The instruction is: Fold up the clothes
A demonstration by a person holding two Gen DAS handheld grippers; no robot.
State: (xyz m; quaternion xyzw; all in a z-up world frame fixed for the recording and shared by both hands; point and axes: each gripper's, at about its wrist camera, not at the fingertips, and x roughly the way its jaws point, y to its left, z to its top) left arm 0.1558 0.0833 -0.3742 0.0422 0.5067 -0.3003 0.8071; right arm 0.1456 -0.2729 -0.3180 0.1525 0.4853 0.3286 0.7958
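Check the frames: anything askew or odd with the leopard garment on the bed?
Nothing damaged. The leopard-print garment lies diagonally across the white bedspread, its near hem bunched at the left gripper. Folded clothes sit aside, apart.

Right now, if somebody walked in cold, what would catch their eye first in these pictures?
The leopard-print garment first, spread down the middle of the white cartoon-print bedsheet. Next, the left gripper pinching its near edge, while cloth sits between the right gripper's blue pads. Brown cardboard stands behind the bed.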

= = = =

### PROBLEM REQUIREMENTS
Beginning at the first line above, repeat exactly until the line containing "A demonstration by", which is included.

### FINAL ANSWER
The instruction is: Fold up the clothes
A demonstration by a person holding two Gen DAS handheld grippers; no robot.

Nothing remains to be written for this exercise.